EXERCISE AIM:
Your output should consist of the data, copied exactly.
--- --- ---
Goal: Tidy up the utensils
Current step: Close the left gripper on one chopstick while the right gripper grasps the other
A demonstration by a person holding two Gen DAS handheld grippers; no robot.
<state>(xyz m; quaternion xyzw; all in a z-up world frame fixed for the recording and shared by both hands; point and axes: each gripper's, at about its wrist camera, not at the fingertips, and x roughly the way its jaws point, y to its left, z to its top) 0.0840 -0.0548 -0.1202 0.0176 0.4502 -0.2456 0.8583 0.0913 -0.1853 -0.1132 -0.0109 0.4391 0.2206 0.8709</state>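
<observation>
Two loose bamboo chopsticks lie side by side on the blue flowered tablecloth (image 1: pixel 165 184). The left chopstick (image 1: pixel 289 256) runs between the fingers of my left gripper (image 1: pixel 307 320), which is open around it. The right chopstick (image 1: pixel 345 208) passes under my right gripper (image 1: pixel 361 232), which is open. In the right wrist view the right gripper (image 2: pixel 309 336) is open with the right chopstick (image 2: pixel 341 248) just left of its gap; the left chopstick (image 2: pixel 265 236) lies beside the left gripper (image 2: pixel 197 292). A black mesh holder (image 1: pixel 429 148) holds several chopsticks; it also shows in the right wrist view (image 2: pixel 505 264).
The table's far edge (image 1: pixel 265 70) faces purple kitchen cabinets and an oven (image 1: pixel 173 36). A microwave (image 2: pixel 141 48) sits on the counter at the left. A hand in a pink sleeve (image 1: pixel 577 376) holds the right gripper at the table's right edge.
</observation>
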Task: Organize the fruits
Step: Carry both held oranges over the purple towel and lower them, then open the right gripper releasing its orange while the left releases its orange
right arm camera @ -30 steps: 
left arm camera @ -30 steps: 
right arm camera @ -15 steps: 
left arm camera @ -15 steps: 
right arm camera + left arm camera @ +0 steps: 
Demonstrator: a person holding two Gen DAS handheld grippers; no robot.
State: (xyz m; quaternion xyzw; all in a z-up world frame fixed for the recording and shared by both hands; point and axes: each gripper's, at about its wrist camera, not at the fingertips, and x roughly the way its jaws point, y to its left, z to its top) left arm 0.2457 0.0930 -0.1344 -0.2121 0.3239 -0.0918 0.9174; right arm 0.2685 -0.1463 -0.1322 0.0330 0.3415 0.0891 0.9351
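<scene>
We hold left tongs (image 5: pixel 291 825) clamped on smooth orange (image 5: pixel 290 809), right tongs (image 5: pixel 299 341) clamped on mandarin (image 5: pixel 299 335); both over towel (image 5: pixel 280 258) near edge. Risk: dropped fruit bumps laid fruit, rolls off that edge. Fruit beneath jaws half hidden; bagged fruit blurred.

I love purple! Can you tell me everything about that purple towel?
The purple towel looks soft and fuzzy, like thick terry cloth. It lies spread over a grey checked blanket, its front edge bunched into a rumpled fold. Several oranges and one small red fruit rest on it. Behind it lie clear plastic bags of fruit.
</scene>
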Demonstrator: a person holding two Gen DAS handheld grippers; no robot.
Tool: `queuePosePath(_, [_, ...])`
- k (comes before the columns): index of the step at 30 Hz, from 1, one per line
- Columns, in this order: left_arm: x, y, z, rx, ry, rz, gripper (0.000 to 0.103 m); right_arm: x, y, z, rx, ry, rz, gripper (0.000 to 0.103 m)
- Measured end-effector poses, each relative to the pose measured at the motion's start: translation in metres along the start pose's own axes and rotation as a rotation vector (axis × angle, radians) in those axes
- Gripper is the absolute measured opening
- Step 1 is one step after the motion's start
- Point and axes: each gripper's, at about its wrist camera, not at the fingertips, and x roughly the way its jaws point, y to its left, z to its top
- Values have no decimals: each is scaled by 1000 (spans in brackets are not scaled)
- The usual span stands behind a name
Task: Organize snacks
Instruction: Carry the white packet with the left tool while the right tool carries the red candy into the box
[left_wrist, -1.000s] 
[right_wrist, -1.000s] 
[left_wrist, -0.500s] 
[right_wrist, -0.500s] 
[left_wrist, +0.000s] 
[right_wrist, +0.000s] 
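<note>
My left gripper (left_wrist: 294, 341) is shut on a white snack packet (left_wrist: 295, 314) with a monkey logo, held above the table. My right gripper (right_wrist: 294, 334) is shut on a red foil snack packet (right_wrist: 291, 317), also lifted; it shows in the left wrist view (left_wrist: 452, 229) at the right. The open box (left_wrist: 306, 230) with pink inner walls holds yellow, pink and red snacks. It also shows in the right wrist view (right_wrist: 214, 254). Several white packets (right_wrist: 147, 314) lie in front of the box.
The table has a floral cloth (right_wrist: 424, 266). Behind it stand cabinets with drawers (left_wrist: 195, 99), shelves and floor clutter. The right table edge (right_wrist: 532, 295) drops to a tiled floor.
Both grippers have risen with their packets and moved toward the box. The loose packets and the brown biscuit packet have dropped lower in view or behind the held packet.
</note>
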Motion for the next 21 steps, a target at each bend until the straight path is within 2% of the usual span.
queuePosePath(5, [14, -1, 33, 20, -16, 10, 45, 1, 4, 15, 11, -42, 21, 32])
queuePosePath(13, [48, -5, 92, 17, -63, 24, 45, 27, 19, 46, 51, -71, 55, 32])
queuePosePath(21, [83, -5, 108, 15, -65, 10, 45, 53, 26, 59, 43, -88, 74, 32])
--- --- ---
TASK RESPONSE:
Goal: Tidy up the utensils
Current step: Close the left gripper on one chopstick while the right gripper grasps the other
A demonstration by a person holding two Gen DAS handheld grippers; no robot.
<state>(xyz m; quaternion xyzw; all in a z-up world frame fixed for the recording and shared by both hands; point and axes: each gripper's, at about its wrist camera, not at the fingertips, and x roughly the way its jaws point, y to its left, z to its top) 0.0840 -0.0548 -0.1202 0.0176 0.4502 -0.2456 0.8583 0.0913 -0.1853 -0.1132 -0.0109 0.4391 0.2206 0.8709</state>
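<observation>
Two loose bamboo chopsticks lie side by side on the blue flowered tablecloth (image 1: pixel 165 184). The left chopstick (image 1: pixel 289 256) runs between the fingers of my left gripper (image 1: pixel 307 320), which is open around it. The right chopstick (image 1: pixel 345 208) passes under my right gripper (image 1: pixel 361 232), which is open. In the right wrist view the right gripper (image 2: pixel 309 336) is open with the right chopstick (image 2: pixel 341 248) just left of its gap; the left chopstick (image 2: pixel 265 236) lies beside the left gripper (image 2: pixel 197 292). A black mesh holder (image 1: pixel 429 148) holds several chopsticks; it also shows in the right wrist view (image 2: pixel 505 264).
The table's far edge (image 1: pixel 265 70) faces purple kitchen cabinets and an oven (image 1: pixel 173 36). A microwave (image 2: pixel 141 48) sits on the counter at the left. A hand in a pink sleeve (image 1: pixel 577 376) holds the right gripper at the table's right edge.
</observation>
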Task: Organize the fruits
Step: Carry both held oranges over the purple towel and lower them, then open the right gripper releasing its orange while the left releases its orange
right arm camera @ -30 steps: 
left arm camera @ -30 steps: 
right arm camera @ -15 steps: 
left arm camera @ -15 steps: 
right arm camera + left arm camera @ +0 steps: 
Demonstrator: a person holding two Gen DAS handheld grippers; no robot.
State: (xyz m; quaternion xyzw; all in a z-up world frame fixed for the recording and shared by both hands; point and axes: each gripper's, at about its wrist camera, not at the fingertips, and x roughly the way its jaws point, y to its left, z to its top) left arm 0.2457 0.0930 -0.1344 -0.2121 0.3239 -0.0918 0.9174; right arm 0.2685 -0.1463 -0.1322 0.0330 0.3415 0.0891 0.9351
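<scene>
We hold left tongs (image 5: pixel 291 825) clamped on smooth orange (image 5: pixel 290 809), right tongs (image 5: pixel 299 341) clamped on mandarin (image 5: pixel 299 335); both over towel (image 5: pixel 280 258) near edge. Risk: dropped fruit bumps laid fruit, rolls off that edge. Fruit beneath jaws half hidden; bagged fruit blurred.

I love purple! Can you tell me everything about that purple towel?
The purple towel looks soft and fuzzy, like thick terry cloth. It lies spread over a grey checked blanket, its front edge bunched into a rumpled fold. Several oranges and one small red fruit rest on it. Behind it lie clear plastic bags of fruit.
</scene>
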Demonstrator: a person holding two Gen DAS handheld grippers; no robot.
Tool: `queuePosePath(_, [_, ...])`
- k (comes before the columns): index of the step at 30 Hz, from 1, one per line
- Columns, in this order: left_arm: x, y, z, rx, ry, rz, gripper (0.000 to 0.103 m); right_arm: x, y, z, rx, ry, rz, gripper (0.000 to 0.103 m)
- Measured end-effector poses, each relative to the pose measured at the motion's start: translation in metres along the start pose's own axes and rotation as a rotation vector (axis × angle, radians) in those axes
- Gripper is the absolute measured opening
- Step 1 is one step after the motion's start
- Point and axes: each gripper's, at about its wrist camera, not at the fingertips, and x roughly the way its jaws point, y to its left, z to its top
- Values have no decimals: each is scaled by 1000 (spans in brackets are not scaled)
- The usual span stands behind a name
Task: Organize snacks
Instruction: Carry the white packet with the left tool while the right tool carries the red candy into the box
[left_wrist, -1.000s] 
[right_wrist, -1.000s] 
[left_wrist, -0.500s] 
[right_wrist, -0.500s] 
[left_wrist, +0.000s] 
[right_wrist, +0.000s] 
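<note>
My left gripper (left_wrist: 294, 341) is shut on a white snack packet (left_wrist: 295, 314) with a monkey logo, held above the table. My right gripper (right_wrist: 294, 334) is shut on a red foil snack packet (right_wrist: 291, 317), also lifted; it shows in the left wrist view (left_wrist: 452, 229) at the right. The open box (left_wrist: 306, 230) with pink inner walls holds yellow, pink and red snacks. It also shows in the right wrist view (right_wrist: 214, 254). Several white packets (right_wrist: 147, 314) lie in front of the box.
The table has a floral cloth (right_wrist: 424, 266). Behind it stand cabinets with drawers (left_wrist: 195, 99), shelves and floor clutter. The right table edge (right_wrist: 532, 295) drops to a tiled floor.
Both grippers have risen with their packets and moved toward the box. The loose packets and the brown biscuit packet have dropped lower in view or behind the held packet.
</note>
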Motion for the next 21 steps, a target at each bend until the straight path is within 2% of the usual span.
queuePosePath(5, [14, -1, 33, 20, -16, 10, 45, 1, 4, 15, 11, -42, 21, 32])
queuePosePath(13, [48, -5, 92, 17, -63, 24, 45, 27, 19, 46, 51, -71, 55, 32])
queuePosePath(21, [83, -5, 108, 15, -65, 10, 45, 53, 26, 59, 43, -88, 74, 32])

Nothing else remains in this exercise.